FantastIC4: A Hardware-Software Co-Design Approach for Efficiently Running 4bit-Compact Multilayer Perceptrons
This work addresses the critical problem of deploying deep learning models, specifically MLPs, to resource-constrained edge devices by significantly improving their execution efficiency for practitioners and researchers in embedded AI.
This paper proposes FantastIC4, a hardware-software co-design approach for efficiently running 4-bit compact multilayer perceptrons (MLPs). It achieves throughputs of 2.45 TOPS with 3.6W power consumption on an FPGA, and 20.17 TOPS/W on a 22nm ASIC, outperforming state-of-the-art accelerators for the Google Speech Command dataset by 51x in throughput and 145x in area efficiency.

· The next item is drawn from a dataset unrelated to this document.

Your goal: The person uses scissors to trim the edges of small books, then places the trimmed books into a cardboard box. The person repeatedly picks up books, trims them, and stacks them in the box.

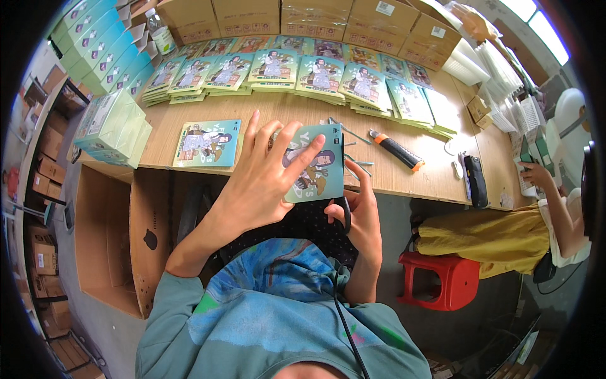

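My left hand (259, 170) grips a flat teal printed packet (315, 165) with a cartoon figure on it, held up in front of the table edge. In my right hand (363, 221) are black-handled scissors (345, 213), fingers through the loops. Their blades run along the packet's right edge and are partly hidden behind it. Thin teal strips (356, 161) lie on the tabletop just beyond my right fingers. A similar packet (207, 144) lies flat to the left of my left hand.
Stacks of matching packets (273, 68) line the table's far side, before brown cartons (249, 16). An orange-and-black utility knife (396, 150) and a black case (476, 182) lie to the right. Pale green boxes (113, 129) stand left. A co-worker's arm (558, 199) and a red stool (439, 278) are at right.
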A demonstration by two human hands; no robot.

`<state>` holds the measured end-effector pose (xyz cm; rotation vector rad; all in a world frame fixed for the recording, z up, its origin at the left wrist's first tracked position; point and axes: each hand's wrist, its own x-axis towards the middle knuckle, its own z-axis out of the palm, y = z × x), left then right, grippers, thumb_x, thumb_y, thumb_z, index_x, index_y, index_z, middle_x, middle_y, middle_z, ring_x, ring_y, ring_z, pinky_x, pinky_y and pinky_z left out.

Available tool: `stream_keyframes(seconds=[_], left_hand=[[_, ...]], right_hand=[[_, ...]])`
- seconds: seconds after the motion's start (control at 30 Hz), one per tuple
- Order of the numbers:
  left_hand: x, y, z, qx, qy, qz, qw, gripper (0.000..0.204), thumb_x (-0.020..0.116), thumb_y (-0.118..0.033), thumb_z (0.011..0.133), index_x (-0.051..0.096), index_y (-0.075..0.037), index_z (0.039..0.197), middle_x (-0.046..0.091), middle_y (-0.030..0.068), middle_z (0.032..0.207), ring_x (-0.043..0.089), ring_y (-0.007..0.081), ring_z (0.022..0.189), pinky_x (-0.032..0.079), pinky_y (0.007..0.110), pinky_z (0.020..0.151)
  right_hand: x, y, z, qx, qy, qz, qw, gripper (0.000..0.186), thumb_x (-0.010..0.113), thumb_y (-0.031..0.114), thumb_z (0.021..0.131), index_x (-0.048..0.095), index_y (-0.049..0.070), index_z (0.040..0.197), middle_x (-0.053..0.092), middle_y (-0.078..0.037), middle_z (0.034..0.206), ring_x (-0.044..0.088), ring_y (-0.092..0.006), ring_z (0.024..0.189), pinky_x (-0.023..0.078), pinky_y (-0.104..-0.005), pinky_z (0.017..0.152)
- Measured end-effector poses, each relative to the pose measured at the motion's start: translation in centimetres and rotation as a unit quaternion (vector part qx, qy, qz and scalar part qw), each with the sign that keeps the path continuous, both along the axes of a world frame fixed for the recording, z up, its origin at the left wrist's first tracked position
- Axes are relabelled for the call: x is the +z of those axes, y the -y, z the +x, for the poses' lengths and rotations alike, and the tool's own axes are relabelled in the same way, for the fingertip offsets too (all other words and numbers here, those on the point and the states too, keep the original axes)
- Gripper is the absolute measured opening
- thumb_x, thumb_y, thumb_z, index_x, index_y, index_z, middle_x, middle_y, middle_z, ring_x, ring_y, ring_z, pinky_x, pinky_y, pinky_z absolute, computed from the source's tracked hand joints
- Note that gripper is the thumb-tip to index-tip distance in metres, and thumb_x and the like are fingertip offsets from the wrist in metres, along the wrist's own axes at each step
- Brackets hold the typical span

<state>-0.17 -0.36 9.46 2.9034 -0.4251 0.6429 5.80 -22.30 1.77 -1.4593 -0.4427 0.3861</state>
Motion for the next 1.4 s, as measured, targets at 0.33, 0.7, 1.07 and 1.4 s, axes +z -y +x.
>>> stream_keyframes(seconds=[0.33, 0.7, 1.07, 1.4], left_hand=[[-0.3, 0.3, 0.2, -0.030, -0.033, -0.013, 0.999, 0.106, 0.088, -0.014, 0.058, 0.049, -0.021, 0.157, 0.042, 0.0166, 0.147, 0.042, 0.0410, 0.134, 0.024, 0.070, 0.123], [-0.1, 1.4, -0.6, -0.022, -0.037, -0.003, 0.999, 0.107, 0.085, -0.012, 0.059, 0.047, -0.021, 0.158, 0.041, 0.0164, 0.149, 0.042, 0.0415, 0.133, 0.024, 0.069, 0.124], [-0.3, 1.3, -0.6, -0.040, -0.059, 0.004, 0.997, 0.106, 0.086, -0.011, 0.058, 0.048, -0.015, 0.156, 0.041, 0.0186, 0.147, 0.042, 0.0427, 0.134, 0.023, 0.069, 0.124], [-1.0, 0.6, 0.4, -0.020, -0.061, -0.011, 0.998, 0.106, 0.089, -0.015, 0.061, 0.046, -0.017, 0.158, 0.042, 0.0184, 0.146, 0.041, 0.0425, 0.136, 0.024, 0.066, 0.124]], right_hand=[[-0.5, 1.5, 1.2, 0.071, -0.017, 0.034, 0.997, 0.100, 0.089, 0.015, 0.086, 0.023, 0.005, 0.162, 0.073, -0.013, 0.096, 0.067, -0.0130, 0.085, 0.052, -0.0254, 0.077], [0.2, 0.6, 0.5, 0.001, 0.019, 0.006, 1.000, 0.085, 0.087, 0.015, 0.088, 0.036, 0.002, 0.154, 0.071, -0.008, 0.085, 0.063, -0.0095, 0.076, 0.050, -0.0238, 0.068], [0.1, 0.4, 1.2, 0.019, 0.008, 0.009, 1.000, 0.075, 0.085, 0.018, 0.091, 0.041, 0.002, 0.150, 0.072, -0.008, 0.089, 0.064, -0.0099, 0.080, 0.051, -0.0245, 0.070], [0.4, -0.7, 4.0, 0.041, 0.030, -0.041, 0.998, 0.059, 0.081, 0.023, 0.095, 0.050, 0.000, 0.140, 0.073, -0.010, 0.091, 0.062, -0.0087, 0.082, 0.049, -0.0250, 0.069]])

With the growing demand for deploying deep learning models to the "edge", it is paramount to develop techniques that allow to execute state-of-the-art models within very tight and limited resource constraints. In this work we propose a software-hardware optimization paradigm for obtaining a highly efficient execution engine of deep neural networks (DNNs) that are based on fully-connected layers. Our approach is centred around compression as a means for reducing the area as well as power requirements of, concretely, multilayer perceptrons (MLPs) with high predictive performances. Firstly, we design a novel hardware architecture named FantastIC4, which (1) supports the efficient on-chip execution of multiple compact representations of fully-connected layers and (2) minimizes the required number of multipliers for inference down to only 4 (thus the name). Moreover, in order to make the models amenable for efficient execution on FantastIC4, we introduce a novel entropy-constrained training method that renders them to be robust to 4bit quantization and highly compressible in size simultaneously. The experimental results show that we can achieve throughputs of 2.45 TOPS with a total power consumption of 3.6W on a Virtual Ultrascale FPGA XCVU440 device implementation, and achieve a total power efficiency of 20.17 TOPS/W on a 22nm process ASIC version. When compared to the other state-of-the-art accelerators designed for the Google Speech Command (GSC) dataset, FantastIC4 is better by 51$\times$ in terms of throughput and 145$\times$ in terms of area efficiency (GOPS/W).